WHAT NEEDS TO BE DONE
The material below holds the lines to copy: from the one with "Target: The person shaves" up to and including the one with "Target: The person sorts". Copy them exactly and skip the pictures.
═════ RECORDS TO USE
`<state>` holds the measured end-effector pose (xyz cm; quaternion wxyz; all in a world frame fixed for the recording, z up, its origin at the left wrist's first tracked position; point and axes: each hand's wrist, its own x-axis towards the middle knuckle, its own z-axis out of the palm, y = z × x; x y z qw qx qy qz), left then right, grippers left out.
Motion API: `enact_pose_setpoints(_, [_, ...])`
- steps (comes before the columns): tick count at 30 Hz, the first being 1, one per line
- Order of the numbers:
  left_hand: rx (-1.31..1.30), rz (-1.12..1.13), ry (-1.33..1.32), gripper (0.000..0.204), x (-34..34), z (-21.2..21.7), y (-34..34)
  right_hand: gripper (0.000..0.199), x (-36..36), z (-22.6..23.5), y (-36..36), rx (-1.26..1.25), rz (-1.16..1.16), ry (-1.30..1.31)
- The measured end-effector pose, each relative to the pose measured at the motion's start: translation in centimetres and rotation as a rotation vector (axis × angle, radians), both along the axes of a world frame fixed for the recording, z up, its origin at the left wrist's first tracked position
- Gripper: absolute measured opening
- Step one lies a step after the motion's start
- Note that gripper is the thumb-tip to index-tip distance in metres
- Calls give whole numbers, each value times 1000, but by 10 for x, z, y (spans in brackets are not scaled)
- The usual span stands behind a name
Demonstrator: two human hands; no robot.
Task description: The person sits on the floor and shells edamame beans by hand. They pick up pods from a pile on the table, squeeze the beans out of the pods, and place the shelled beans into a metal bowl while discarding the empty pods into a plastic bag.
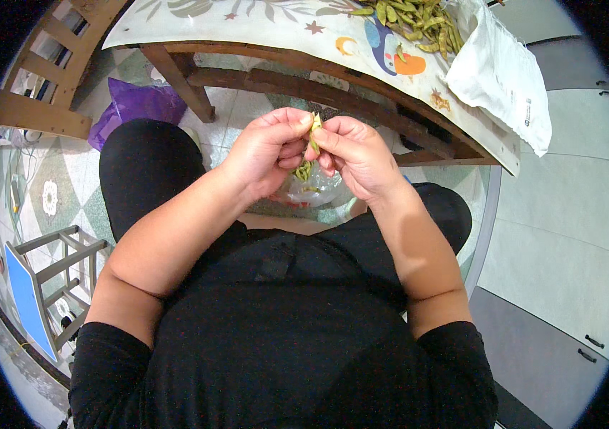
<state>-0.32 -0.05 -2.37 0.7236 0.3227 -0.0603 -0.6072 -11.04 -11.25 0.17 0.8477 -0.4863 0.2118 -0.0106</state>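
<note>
Between my two hands is a small yellow-green bean pod [315, 131], pinched from both sides above my lap. My left hand [270, 148] is closed, its thumb and forefinger at the upper end of the pod. Closed from the other side, my right hand [357, 155] grips the pod with thumb and forefinger. Below my hands, a clear plastic bag [319, 187] holds several green pods or shells [304, 171]; my hands partly hide it. On the table ahead lies a heap of bean pods [424, 21] beside a white sack [494, 71].
The wooden table [283, 51] with a printed cover stands in front of me. A purple bag [140, 106] lies on the floor at the left, near a wooden chair [47, 107]. A blue-topped stool [29, 300] is at lower left; grey cabinets [555, 214] line the right.
</note>
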Motion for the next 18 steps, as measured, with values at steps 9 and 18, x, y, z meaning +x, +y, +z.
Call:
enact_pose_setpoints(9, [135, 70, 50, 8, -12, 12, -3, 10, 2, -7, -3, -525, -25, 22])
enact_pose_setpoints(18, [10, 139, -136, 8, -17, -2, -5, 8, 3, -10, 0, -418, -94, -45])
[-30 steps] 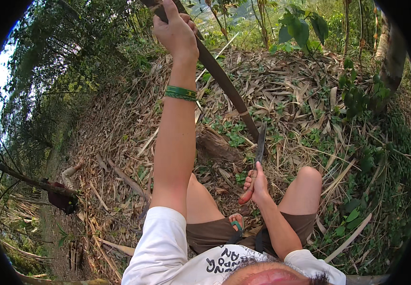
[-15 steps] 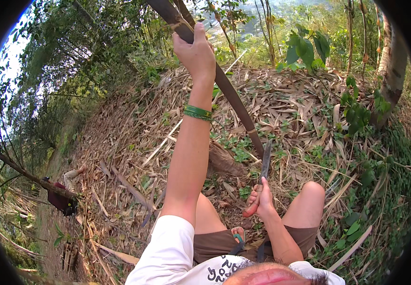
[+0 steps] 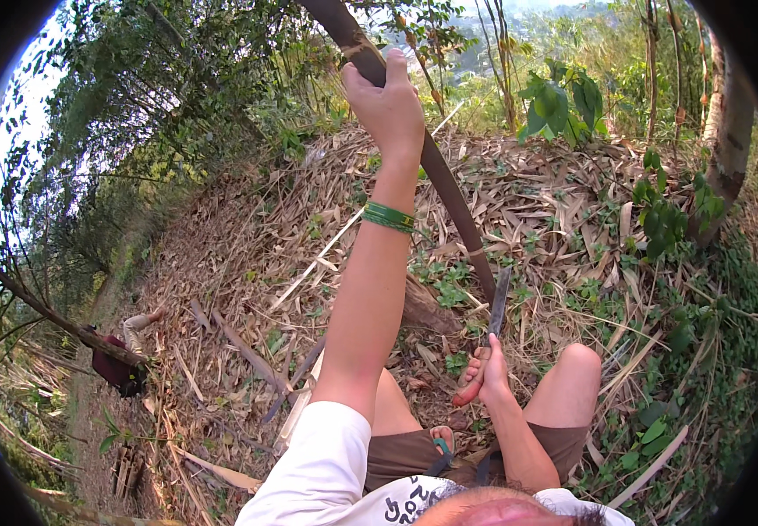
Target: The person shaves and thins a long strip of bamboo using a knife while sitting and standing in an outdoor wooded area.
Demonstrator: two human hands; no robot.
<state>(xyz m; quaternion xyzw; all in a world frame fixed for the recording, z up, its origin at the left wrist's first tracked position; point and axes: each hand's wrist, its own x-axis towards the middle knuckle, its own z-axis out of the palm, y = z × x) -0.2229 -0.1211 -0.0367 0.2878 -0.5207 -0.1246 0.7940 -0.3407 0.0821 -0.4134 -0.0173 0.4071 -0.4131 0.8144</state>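
Observation:
In my raised left hand (image 3: pixel 389 112) is a long, dark brown bamboo strip (image 3: pixel 453 193) with pale rings at its nodes, the fingers closed round it. It slants from the top of the view down to the right, its low end close to the ground. My right hand (image 3: pixel 489 375), near my knee, grips a knife (image 3: pixel 499 302) by its orange-red handle, the dark blade pointing up. Blade and strip end lie side by side; whether they touch I cannot tell. Just left of them lies a short piece of log (image 3: pixel 429 309).
Dry leaves (image 3: pixel 537 188) and green weeds cover the slope. Split bamboo lengths (image 3: pixel 243 346) lie to the left. Farther left a person in a dark red top (image 3: pixel 116 361) bends near a leaning branch (image 3: pixel 37 302). A tree trunk (image 3: pixel 729 167) stands at right.
My left hand has shifted a little right and down, carrying the bamboo strip with it. The knife in my right hand has moved slightly to the right.

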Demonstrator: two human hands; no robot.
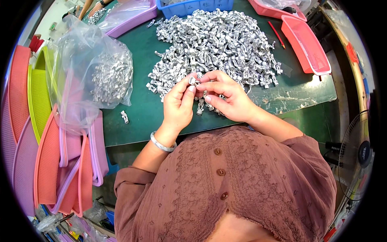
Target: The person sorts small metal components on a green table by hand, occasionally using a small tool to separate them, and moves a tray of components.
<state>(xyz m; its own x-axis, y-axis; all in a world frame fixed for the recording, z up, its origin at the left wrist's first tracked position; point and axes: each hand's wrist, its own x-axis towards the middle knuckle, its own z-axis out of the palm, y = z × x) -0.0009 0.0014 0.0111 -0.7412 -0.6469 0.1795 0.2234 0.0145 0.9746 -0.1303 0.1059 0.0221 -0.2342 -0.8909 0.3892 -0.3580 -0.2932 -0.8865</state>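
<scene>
My left hand (180, 105) pinches a small silver-grey looped part (192, 80) between thumb and forefinger, just above the table's near side. Bent toward it, my right hand (225, 97) has its fingertips at the part's right side; whether its curled fingers hold another piece is hidden. Beyond both hands spreads a large heap of similar grey parts (213, 40) on the green table (141, 121). A few of these pieces lie under and between my hands. One single part (124, 117) lies apart, left of my left wrist.
A clear plastic bag (76, 52) of grey parts stands at the left, beside stacked coloured baskets (48, 161). A pink basket (308, 48) and a red pen (276, 34) lie right. A blue crate (193, 7) stands behind the heap. Another person's hand (96, 8) shows far left.
</scene>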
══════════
RESULT OF THIS EXERCISE
Target: The person shaves and thins a long strip of bamboo using a knife while sitting and standing in an outdoor wooded area.
Demonstrator: two human hands; no robot.
<state>(xyz m; quaternion xyzw; all in a world frame fixed for the recording, z up, its origin at the left wrist's first tracked position; point and axes: each hand's wrist, its own x-axis towards the middle knuckle, its own z-axis out of the palm, y = z × x) -0.2229 -0.1211 -0.0367 0.2878 -0.5207 -0.1246 0.7940 -0.3407 0.0821 -0.4134 -0.0173 0.4071 -0.4131 0.8144</state>
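Observation:
In my raised left hand (image 3: pixel 389 112) is a long, dark brown bamboo strip (image 3: pixel 453 193) with pale rings at its nodes, the fingers closed round it. It slants from the top of the view down to the right, its low end close to the ground. My right hand (image 3: pixel 489 375), near my knee, grips a knife (image 3: pixel 499 302) by its orange-red handle, the dark blade pointing up. Blade and strip end lie side by side; whether they touch I cannot tell. Just left of them lies a short piece of log (image 3: pixel 429 309).
Dry leaves (image 3: pixel 537 188) and green weeds cover the slope. Split bamboo lengths (image 3: pixel 243 346) lie to the left. Farther left a person in a dark red top (image 3: pixel 116 361) bends near a leaning branch (image 3: pixel 37 302). A tree trunk (image 3: pixel 729 167) stands at right.
My left hand has shifted a little right and down, carrying the bamboo strip with it. The knife in my right hand has moved slightly to the right.
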
Demonstrator: two human hands; no robot.
Target: The person sorts small metal components on a green table by hand, occasionally using a small tool to separate them, and moves a tray of components.

The exercise contains no remaining tasks.